The upper diagram of FIG. 2 shows the current waveform flowing through the lighting module when the dimming intensity is high. The lower figure shows the current waveform flowing through the lighting module when the dimming intensity is low. The period during which the current is flowing through the lighting module 14 is defined as the on-period Ton, and the period during which no current is flowing through the lighting module 14 is defined as the off-period Ton.

As shown in FIG. 2, the current flowing through the lighting module 14 has a rise time tr and a fall time tf according to the response speed because the response speed of the output voltage of the power conversion unit 12 is limited. The rise time tr and the fall time tf depend on the response characteristics of the output voltage of the power conversion unit 12, and are substantially constant regardless of the on-period Ton.

As shown in the upper part of FIG. 2, the current waveform in the on-period Ton becomes trapezoidal when the on-period is longer than the rise time tr and the fall time tf. When converting a trapezoidal current waveform into a square wave, the average value may be taken over the on-period Ton, as shown by the alternate long and short dash line in the figure. The current value of the alternate long and short dash line converted into a square wave is I1.

As shown in the lower part of FIG. 2, the current waveform in the on-period ton becomes shorter as the on-period ton becomes shorter, and the upper side of the trapezoid becomes shorter and becomes triangular as shown by the broken line. The square wave converted current value is I2. I2 is a value smaller than I1. In the case of a triangular wave shape as shown by the broken line, the average current over the on-period Ton becomes smaller.

In this way, the shorter the on-period Ton, the smaller the current value when converted to a square wave, and when the PWM cycle (Ton + Toff) is constant, the actual on-duty Don (= Ton / (Ton + Toff)) ), A current IPWM having a current value lower than the current value will flow through the lighting module 14.

The emission wavelength of the light emitting diode changes depending on the flowing current.
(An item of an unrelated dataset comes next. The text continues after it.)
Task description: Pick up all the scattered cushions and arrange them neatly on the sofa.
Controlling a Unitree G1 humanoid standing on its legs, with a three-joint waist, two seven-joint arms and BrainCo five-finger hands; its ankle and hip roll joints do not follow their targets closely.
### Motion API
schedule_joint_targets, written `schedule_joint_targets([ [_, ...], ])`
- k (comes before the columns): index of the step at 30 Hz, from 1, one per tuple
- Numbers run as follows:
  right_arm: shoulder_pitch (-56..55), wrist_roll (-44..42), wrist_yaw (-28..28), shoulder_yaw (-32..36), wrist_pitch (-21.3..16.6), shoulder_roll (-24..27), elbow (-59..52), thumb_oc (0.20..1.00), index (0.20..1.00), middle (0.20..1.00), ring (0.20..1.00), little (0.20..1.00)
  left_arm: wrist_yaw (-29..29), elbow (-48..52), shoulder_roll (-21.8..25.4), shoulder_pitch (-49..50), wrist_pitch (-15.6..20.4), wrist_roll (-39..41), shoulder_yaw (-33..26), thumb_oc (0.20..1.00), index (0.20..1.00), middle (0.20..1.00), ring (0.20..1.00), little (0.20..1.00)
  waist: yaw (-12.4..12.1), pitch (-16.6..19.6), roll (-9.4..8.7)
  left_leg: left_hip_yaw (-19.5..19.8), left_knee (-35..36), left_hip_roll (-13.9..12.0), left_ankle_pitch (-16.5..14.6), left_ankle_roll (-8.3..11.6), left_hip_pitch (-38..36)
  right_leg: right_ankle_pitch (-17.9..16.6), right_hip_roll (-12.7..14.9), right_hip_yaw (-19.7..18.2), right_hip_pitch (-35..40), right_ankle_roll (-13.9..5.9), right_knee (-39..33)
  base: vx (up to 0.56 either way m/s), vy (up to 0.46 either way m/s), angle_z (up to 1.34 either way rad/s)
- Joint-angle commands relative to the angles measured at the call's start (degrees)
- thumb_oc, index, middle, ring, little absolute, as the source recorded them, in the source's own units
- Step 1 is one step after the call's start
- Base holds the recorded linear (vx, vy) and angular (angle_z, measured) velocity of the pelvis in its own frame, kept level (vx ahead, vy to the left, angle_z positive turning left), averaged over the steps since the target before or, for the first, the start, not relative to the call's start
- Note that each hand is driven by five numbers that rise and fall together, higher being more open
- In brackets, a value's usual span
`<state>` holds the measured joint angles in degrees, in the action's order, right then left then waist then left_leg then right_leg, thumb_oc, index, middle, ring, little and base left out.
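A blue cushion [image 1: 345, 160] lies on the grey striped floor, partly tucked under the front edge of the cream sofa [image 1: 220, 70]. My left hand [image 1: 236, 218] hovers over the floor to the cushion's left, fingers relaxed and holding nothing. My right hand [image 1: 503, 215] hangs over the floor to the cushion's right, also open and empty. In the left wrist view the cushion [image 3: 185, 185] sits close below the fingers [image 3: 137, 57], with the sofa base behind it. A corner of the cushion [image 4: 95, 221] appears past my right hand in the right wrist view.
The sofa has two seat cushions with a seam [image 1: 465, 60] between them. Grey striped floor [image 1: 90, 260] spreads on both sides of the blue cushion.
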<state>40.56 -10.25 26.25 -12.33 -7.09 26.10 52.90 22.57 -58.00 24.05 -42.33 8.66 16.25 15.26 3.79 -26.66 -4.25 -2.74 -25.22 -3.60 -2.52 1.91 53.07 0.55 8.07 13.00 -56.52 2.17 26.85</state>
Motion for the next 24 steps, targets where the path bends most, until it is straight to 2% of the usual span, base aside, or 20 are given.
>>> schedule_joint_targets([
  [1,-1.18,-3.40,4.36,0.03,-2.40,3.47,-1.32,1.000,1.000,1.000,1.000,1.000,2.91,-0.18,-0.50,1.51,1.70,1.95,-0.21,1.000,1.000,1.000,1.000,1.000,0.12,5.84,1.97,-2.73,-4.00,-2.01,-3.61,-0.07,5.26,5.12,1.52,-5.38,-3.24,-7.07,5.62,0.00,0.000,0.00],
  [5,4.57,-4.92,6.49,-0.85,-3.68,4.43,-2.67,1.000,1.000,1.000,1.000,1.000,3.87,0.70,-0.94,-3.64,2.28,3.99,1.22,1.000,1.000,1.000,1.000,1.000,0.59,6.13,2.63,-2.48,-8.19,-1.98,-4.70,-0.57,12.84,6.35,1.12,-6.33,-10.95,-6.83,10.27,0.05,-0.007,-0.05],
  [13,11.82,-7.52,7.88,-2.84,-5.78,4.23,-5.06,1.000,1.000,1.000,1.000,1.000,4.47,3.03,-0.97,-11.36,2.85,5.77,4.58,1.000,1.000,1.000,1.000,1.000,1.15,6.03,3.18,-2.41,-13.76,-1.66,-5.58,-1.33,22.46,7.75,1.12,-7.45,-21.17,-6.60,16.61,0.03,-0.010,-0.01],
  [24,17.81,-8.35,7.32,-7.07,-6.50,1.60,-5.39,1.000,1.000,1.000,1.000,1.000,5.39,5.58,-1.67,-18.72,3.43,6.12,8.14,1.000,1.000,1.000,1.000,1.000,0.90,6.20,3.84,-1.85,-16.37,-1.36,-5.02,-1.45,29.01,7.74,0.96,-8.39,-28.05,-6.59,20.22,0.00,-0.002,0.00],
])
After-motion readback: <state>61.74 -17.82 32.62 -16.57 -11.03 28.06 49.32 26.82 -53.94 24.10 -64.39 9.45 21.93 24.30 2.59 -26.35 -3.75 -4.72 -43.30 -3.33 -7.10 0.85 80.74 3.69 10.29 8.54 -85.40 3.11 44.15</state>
For example, it is known that the wavelength of a green light emitting diode using GaP, AlGaInP, or the like becomes shorter as the flowing current value becomes smaller. The wavelength of a blue diode or a red light emitting diode using GaP, AlGaAs, or the like becomes shorter as the flowing current is smaller. Due to the short wavelength, color shift occurs in which the emission color changes.

That is, when the on-duty Don is reduced when dimming the illumination module 14 using the light emitting diode as the light source by PWM control at a fixed cycle, the emitted color shifts to the short wavelength side. The degree of color shift differs depending on the material of the light emitting diode and the like, and the green light emitting diode tends to have a larger color shift than that of other light emitting colors.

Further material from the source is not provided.